[Task objective]: Give back all of the records exactly.

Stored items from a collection
----
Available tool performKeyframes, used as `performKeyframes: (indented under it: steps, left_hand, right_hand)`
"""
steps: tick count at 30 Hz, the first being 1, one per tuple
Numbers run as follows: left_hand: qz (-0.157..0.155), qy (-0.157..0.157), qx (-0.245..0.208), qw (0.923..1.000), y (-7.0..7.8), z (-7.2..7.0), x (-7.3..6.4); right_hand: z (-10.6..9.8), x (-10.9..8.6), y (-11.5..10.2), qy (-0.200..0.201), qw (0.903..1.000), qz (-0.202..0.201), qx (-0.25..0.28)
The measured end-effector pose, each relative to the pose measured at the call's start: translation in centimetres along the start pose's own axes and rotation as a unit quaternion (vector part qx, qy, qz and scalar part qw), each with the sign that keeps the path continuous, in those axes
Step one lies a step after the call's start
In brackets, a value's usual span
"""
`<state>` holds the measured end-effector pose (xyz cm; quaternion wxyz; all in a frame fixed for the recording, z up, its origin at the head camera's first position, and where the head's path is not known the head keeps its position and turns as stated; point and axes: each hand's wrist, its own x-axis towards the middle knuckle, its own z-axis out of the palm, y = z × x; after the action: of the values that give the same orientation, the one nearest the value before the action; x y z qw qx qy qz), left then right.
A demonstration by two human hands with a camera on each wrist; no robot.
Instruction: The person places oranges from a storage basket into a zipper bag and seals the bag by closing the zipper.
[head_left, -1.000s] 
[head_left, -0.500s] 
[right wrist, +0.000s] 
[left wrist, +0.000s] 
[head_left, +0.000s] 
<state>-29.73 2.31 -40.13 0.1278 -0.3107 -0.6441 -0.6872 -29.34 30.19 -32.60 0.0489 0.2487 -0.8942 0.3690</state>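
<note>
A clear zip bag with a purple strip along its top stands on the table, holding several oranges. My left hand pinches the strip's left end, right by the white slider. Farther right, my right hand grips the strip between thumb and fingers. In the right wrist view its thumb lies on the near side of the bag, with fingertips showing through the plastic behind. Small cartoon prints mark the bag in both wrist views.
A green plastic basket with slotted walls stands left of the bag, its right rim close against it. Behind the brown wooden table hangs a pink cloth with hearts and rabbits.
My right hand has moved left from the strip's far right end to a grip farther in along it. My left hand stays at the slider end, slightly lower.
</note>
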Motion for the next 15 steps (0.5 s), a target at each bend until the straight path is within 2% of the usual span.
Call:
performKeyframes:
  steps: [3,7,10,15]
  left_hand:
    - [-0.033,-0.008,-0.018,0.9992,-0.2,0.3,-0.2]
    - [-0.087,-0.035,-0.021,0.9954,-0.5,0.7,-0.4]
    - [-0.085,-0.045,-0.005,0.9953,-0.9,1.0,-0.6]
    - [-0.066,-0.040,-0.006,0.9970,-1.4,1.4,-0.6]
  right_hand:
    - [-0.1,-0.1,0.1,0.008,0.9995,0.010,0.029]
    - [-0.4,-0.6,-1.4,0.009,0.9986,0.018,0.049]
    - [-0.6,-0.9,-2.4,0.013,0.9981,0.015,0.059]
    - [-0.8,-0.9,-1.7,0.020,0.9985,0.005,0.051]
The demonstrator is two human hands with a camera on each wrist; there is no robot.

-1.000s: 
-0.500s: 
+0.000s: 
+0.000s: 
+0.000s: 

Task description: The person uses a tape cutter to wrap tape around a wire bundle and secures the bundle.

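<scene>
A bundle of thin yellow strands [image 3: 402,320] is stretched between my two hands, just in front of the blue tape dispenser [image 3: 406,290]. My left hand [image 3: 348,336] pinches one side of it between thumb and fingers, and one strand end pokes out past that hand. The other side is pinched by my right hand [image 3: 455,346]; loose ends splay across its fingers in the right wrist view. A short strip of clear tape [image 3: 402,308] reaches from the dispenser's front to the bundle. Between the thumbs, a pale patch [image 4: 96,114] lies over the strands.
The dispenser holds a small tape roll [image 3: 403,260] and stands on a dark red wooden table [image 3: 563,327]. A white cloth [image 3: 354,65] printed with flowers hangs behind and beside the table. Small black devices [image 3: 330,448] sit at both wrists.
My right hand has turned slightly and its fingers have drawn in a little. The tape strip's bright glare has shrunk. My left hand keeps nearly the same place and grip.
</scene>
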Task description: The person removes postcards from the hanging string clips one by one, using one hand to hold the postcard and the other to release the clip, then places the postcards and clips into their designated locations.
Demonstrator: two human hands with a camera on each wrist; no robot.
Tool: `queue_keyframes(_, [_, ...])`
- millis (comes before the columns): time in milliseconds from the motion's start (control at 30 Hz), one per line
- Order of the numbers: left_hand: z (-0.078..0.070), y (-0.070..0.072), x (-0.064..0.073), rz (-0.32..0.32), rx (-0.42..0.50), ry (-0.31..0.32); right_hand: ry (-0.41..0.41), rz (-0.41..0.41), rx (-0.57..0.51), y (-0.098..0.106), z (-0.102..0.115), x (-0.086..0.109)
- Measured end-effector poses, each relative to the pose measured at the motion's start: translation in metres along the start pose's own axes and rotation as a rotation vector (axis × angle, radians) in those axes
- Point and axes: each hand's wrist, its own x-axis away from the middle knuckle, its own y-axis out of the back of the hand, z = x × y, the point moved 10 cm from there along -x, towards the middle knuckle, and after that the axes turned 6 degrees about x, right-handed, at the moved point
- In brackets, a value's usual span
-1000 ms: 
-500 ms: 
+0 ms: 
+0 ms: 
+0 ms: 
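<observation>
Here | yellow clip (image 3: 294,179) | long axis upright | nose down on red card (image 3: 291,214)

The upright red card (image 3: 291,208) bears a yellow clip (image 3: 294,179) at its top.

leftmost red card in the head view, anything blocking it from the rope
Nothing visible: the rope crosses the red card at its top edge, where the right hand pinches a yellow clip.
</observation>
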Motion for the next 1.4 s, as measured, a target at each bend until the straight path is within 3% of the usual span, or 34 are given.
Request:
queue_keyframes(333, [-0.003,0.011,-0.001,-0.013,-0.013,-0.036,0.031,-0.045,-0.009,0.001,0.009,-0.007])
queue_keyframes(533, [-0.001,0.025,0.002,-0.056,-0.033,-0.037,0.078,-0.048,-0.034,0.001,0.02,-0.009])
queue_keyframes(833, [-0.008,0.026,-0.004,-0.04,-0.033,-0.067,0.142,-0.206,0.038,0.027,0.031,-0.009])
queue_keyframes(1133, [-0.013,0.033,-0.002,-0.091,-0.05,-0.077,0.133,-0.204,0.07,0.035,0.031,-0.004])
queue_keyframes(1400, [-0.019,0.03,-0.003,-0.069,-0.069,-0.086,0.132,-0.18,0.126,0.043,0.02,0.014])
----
[Task answer]:
Available tool performKeyframes, used as `performKeyframes: (indented under it: steps, left_hand, right_hand)`
"""
steps: tick count at 30 Hz, the first being 1, one per tuple
Numbers run as follows: left_hand: qz (-0.157..0.155), qy (-0.157..0.157), qx (-0.245..0.208), qw (0.923..1.000), y (-7.0..7.8), z (-7.2..7.0), x (-7.3..6.4); right_hand: z (-10.6..9.8), x (-10.9..8.6), y (-11.5..10.2), qy (-0.200..0.201), qw (0.903..1.000), qz (-0.202..0.201), qx (-0.25..0.28)
The measured end-effector pose, each relative to the pose measured at the call's start: translation in centimetres along the start pose's own axes and rotation as a unit quaternion (vector part qx, qy, qz and scalar part qw), each with the sign that keeps the path continuous, in those axes
Step one lies a step after the call's start
In brackets, a value's usual span
"""
`<state>` holds the measured end-effector pose (xyz cm; quaternion wxyz; all in a frame fixed for the recording, z up, its origin at the head camera's first position, and where the head's path is not known the head keeps its position and turns as stated; point and axes: each hand's wrist, its own x-axis towards the middle knuckle, its own z-axis out of the palm, y = z × x; after the action: of the values that give the same orientation, the one nearest the value before the action; x y z qw qx qy qz), left then right.
A demonstration by two human hands with a camera on each wrist; no robot.
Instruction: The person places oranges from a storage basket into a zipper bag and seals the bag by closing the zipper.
[head_left, -1.000s] 
[head_left, -0.500s] 
[right wrist, +0.000s] 
[left wrist, +0.000s] 
[head_left, +0.000s] 
<state>-29.73 2.31 -40.13 0.1278 -0.3107 -0.6441 -0.6872 -29.34 30.19 -32.60 0.0489 0.2487 -0.8942 0.3690</state>
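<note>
A clear zip bag with a purple strip along its top stands on the table, holding several oranges. My left hand pinches the strip's left end, right by the white slider. Farther right, my right hand grips the strip between thumb and fingers. In the right wrist view its thumb lies on the near side of the bag, with fingertips showing through the plastic behind. Small cartoon prints mark the bag in both wrist views.
A green plastic basket with slotted walls stands left of the bag, its right rim close against it. Behind the brown wooden table hangs a pink cloth with hearts and rabbits.
My right hand has moved left from the strip's far right end to a grip farther in along it. My left hand stays at the slider end, slightly lower.
</note>
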Motion for the next 15 steps (0.5 s), a target at each bend until the straight path is within 2% of the usual span.
Call:
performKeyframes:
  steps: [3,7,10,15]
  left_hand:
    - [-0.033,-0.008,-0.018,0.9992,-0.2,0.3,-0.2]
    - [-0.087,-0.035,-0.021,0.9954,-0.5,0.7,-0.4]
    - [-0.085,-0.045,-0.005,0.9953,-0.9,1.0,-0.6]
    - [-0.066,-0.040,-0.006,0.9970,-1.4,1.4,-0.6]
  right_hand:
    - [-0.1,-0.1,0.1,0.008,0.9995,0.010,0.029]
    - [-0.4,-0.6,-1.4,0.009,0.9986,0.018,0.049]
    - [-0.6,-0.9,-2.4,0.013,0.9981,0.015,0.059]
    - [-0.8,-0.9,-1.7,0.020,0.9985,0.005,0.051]
The demonstrator is two human hands with a camera on each wrist; there is no robot.

-1.000s: 
-0.500s: 
+0.000s: 
+0.000s: 
+0.000s: 

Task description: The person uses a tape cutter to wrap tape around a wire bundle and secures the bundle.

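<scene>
A bundle of thin yellow strands [image 3: 402,320] is stretched between my two hands, just in front of the blue tape dispenser [image 3: 406,290]. My left hand [image 3: 348,336] pinches one side of it between thumb and fingers, and one strand end pokes out past that hand. The other side is pinched by my right hand [image 3: 455,346]; loose ends splay across its fingers in the right wrist view. A short strip of clear tape [image 3: 402,308] reaches from the dispenser's front to the bundle. Between the thumbs, a pale patch [image 4: 96,114] lies over the strands.
The dispenser holds a small tape roll [image 3: 403,260] and stands on a dark red wooden table [image 3: 563,327]. A white cloth [image 3: 354,65] printed with flowers hangs behind and beside the table. Small black devices [image 3: 330,448] sit at both wrists.
My right hand has turned slightly and its fingers have drawn in a little. The tape strip's bright glare has shrunk. My left hand keeps nearly the same place and grip.
</scene>
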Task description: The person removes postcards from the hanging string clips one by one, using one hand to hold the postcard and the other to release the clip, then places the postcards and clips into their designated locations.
Demonstrator: two human hands with a camera on each wrist; no robot.
Tool: `queue_keyframes(_, [_, ...])`
- millis (comes before the columns): time in milliseconds from the motion's start (control at 30 Hz), one per line
- Order of the numbers: left_hand: z (-0.078..0.070), y (-0.070..0.072), x (-0.064..0.073), rz (-0.32..0.32), rx (-0.42..0.50), ry (-0.31..0.32); right_hand: ry (-0.41..0.41), rz (-0.41..0.41), rx (-0.57..0.51), y (-0.098..0.106), z (-0.102..0.115), x (-0.086..0.109)
- Measured end-effector poses, each relative to the pose measured at the motion's start: translation in metres along the start pose's own axes and rotation as a rotation vector (axis × angle, radians) in those axes
- Point and axes: each hand's wrist, its own x-axis away from the middle knuckle, its own y-axis out of the back of the hand, z = x × y, the point moved 10 cm from there along -x, towards the middle knuckle, and after that the axes turned 6 degrees about x, right-handed, at the moved point
- In brackets, a value's usual span
-1000 ms: 
-500 ms: 
+0 ms: 
+0 ms: 
+0 ms: 
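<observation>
Here | yellow clip (image 3: 294,179) | long axis upright | nose down on red card (image 3: 291,214)

The upright red card (image 3: 291,208) bears a yellow clip (image 3: 294,179) at its top.

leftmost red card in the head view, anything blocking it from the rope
Nothing visible: the rope crosses the red card at its top edge, where the right hand pinches a yellow clip.
</observation>
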Motion for the next 1.4 s, as measured, a target at each bend until the straight path is within 3% of the usual span, or 34 are given.
Request:
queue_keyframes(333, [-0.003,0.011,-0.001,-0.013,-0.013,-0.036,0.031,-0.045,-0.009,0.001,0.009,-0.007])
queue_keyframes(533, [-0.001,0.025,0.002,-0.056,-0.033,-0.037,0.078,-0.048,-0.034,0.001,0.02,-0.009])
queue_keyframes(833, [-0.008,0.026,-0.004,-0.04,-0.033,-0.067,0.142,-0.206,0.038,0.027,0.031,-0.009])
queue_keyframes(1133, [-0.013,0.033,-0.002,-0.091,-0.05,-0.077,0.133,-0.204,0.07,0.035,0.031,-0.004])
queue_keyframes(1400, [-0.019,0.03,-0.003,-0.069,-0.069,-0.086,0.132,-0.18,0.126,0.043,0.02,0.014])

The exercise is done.